Que ressentez-vous lorsque vous vous réveillez, le matin? Comment veut-on mourir? Et une machine peut-elle créer une histoire à partir des extraits souvent chaotiques fournis par des humains? Toutes ces questions se retrouvent au coeur de l’exposition Rêves codés, qui débute mercredi au Centre Phi, dans le Vieux-Montréal.
Composé de deux oeuvres, soit Tulpamancer et The Golden Key, l’événement veut clairement ébranler les colonnes du temple de la création artistique. À preuve: ces oeuvres sont entièrement créées par l’intelligence artificielle. Du moins, c’est ce qu’affirment les deux artistes responsables de ces créations, soit Marc Da Costa et Matthew Niederhauser.
Les deux hommes s’appuient ainsi sur des modèles langagiers et d’autres systèmes d’intelligence artificielle générative pour explorer la place de la technologie dans le monde artistique. Car si le web déborde de ces images et de ces vidéos encore trop souvent absurdes, et à qui il est très souvent nécessaire d’apporter des corrections pour faire disparaître les aberrations, nos deux artistes ont voulu emprunter un autre chemin: celui de se tourner vers l’IA pour donner vie à des pensées, des sentiments.
L’idée est certainement intrigante; surtout que pour Tulpamancer, on a créé ce qui a des allures de clinique d’expériences psychologiques et surnaturelles, avec chaises midcentury, s’il vous plaît!
En s’installant à l’un des huit bureaux mis à la disposition du public, dans autant de petites salles construites pour l’occasion, le spectateur est amené à répondre à plusieurs questions posées par un logiciel. En gros, il s’agit de décrire notre chambre au moment du réveil, par exemple, ou de se rappeler des souvenirs d’enfance, ou encore de parler d’un ou une inconnue croisé avant de se rendre au musée, cette journée-là.
Une fois le questionnaire complété, on enfile un casque de réalité virtuelle, et l’ordinateur va donner naissance à des paysages numériques s’appuyant sur les données que l’on vient de fournir; une voix va également offrir ce qui a des allures de narration de notre journée et de notre état d’esprit.

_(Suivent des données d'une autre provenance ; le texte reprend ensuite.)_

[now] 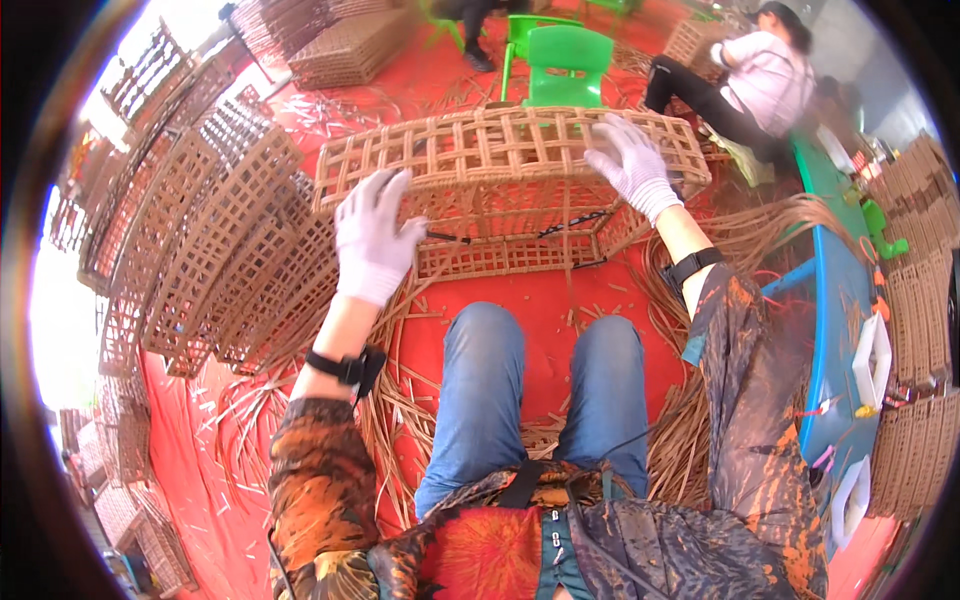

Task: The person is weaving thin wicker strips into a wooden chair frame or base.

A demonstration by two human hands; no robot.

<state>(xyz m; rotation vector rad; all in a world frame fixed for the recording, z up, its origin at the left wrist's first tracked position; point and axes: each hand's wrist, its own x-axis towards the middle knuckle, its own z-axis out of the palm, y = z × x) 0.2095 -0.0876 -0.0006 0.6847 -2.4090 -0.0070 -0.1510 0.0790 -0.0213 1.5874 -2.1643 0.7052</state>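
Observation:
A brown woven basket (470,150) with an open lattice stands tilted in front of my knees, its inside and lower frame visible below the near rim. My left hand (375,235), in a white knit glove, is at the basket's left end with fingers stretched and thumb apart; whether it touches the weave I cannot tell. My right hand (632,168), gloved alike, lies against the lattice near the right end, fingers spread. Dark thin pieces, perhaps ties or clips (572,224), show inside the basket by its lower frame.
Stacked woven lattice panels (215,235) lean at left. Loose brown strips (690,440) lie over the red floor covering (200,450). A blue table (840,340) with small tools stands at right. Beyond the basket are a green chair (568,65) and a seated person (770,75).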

Au dire du créateur, Marc Da Costa, chaque expérience avec Tulpamancer est unique; le Centre Phi nous assure aussi que nos informations sont effacées immédiatement après la fin de notre voyage virtuel.

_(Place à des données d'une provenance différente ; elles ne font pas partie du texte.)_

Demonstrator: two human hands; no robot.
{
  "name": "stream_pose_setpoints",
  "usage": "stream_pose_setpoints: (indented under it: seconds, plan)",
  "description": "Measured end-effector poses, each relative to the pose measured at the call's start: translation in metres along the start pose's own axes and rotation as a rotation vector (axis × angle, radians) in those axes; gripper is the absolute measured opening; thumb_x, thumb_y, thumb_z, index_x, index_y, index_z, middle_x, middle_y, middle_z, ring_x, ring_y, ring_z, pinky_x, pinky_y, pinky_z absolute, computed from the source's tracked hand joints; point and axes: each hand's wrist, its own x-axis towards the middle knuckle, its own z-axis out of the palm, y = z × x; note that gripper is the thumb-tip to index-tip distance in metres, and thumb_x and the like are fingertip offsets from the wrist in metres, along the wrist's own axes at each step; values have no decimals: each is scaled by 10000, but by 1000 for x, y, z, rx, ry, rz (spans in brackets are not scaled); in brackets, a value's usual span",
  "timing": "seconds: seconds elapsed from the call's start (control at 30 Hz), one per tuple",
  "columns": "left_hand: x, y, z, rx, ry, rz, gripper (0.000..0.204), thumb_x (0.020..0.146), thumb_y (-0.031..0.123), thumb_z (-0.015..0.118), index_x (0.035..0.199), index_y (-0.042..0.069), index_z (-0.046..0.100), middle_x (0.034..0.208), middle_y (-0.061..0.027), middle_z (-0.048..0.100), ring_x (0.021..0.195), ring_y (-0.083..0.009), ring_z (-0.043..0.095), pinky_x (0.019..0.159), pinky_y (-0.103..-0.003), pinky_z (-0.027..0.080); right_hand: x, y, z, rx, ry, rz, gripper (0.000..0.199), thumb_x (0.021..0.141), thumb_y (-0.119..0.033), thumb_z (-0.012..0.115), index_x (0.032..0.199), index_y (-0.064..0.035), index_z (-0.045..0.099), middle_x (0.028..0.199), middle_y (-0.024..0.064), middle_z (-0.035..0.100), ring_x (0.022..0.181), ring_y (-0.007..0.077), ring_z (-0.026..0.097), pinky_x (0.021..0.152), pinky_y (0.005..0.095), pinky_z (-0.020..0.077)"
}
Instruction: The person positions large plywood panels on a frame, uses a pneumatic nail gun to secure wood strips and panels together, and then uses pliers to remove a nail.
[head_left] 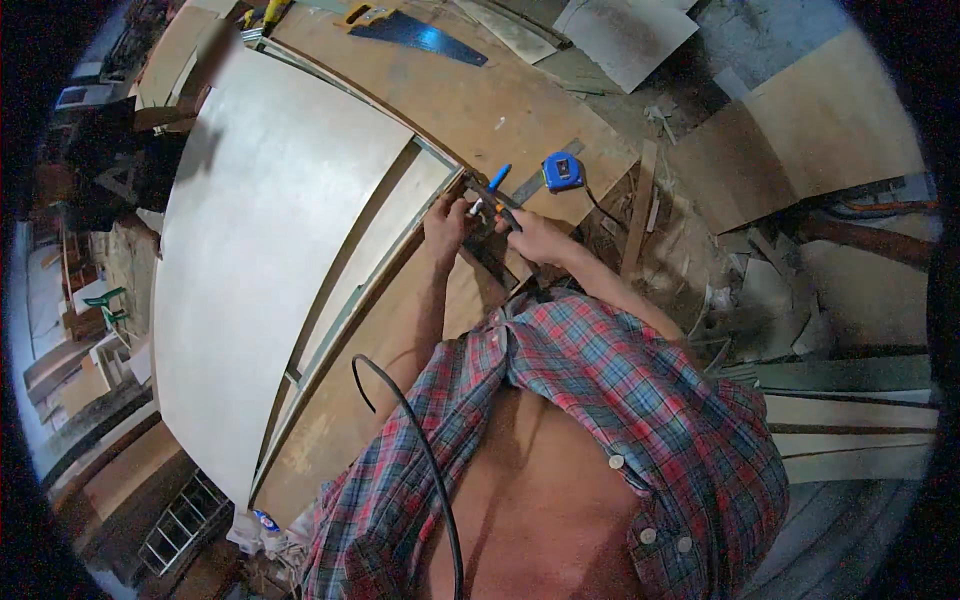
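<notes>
At the near right corner of a wooden frame point(350, 300), my two hands work close together. My right hand point(537, 240) is closed around a dark tool point(510, 218) with an orange part; its kind is not clear. Fingers bent, my left hand point(445, 230) is at the frame's corner; what they pinch, if anything, is too small to make out. A blue pen-like thing point(500, 178) sticks up just beyond the hands. A large pale panel point(290, 190) lies over most of the frame, leaving a strip along its right side uncovered.
On the wooden worktable point(400, 90) lie a blue tape measure point(564, 172) and a handsaw point(420, 36) with a yellow-and-black handle. Another person point(110, 170) in dark clothing stands at the left. Board offcuts point(735, 165) and scraps cover the floor at right. A black cable point(430, 450) hangs before me.
</notes>
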Motion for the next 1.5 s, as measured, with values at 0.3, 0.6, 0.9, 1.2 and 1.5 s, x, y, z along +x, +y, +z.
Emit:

Sur papier, l’idée a du bon, et l’on appréciera certainement l’esthétique rétro, y compris l’ordinateur aux allures de vieilles machines « portatives » à l’écran monochrome du début des années 1980.
On pourrait même arguer que les créations visuelles de l’ordinateur, toutes distordues qu’elles soient, correspondent en fait à cet état de rêve éveillé dans lequel l’oeuvre semble vouloir nous plonger. Cela n’empêche pas l’image de l’inconnu(e) décrit(e) auparavant d’avoir des allures de cauchemar, mais…
Le hic, même si l’ordinateur effectue un assez bon travail pour enjoliver nos réponses et chercher à en faire un tout cohérent, c’est que… eh bien, il s’agit bien souvent des mêmes informations fournies quelques minutes auparavant. Outre le rapiéçage et les images virtuelles chaotiques, y a-t-il vraiment eu création artistique?
La même réflexion vaut aussi pour The Golden Key, où deux terminaux permettent d’alimenter une histoire infinie accompagnée de visuels, là encore quelque chose de généré par un modèle langagier et un engin de création graphique. Un genre de cadavre exquis version 21e siècle, avec artefacts étranges en sus. Nous ne sommes pas au niveau des chimpanzés qui, par dizaines ou centaines, tapent sur des machines à écrire dans l’espoir de recréer Shakespeare, mais la différence n’est pas si énorme qu’elle en a l’air.
Amusante et sympathique, mais sans plus, l’exposition Rêves codés semble ne pas être en mesure de fournir ce petit plus qui émerveillerait, qui surprendrait, ou encore qui réussirait à troubler. On a plutôt droit à l’équivalent numérique d’un automate capable de jouer aux échecs, en sachant très bien qu’une personne tout à fait humaine se cache à l’intérieur.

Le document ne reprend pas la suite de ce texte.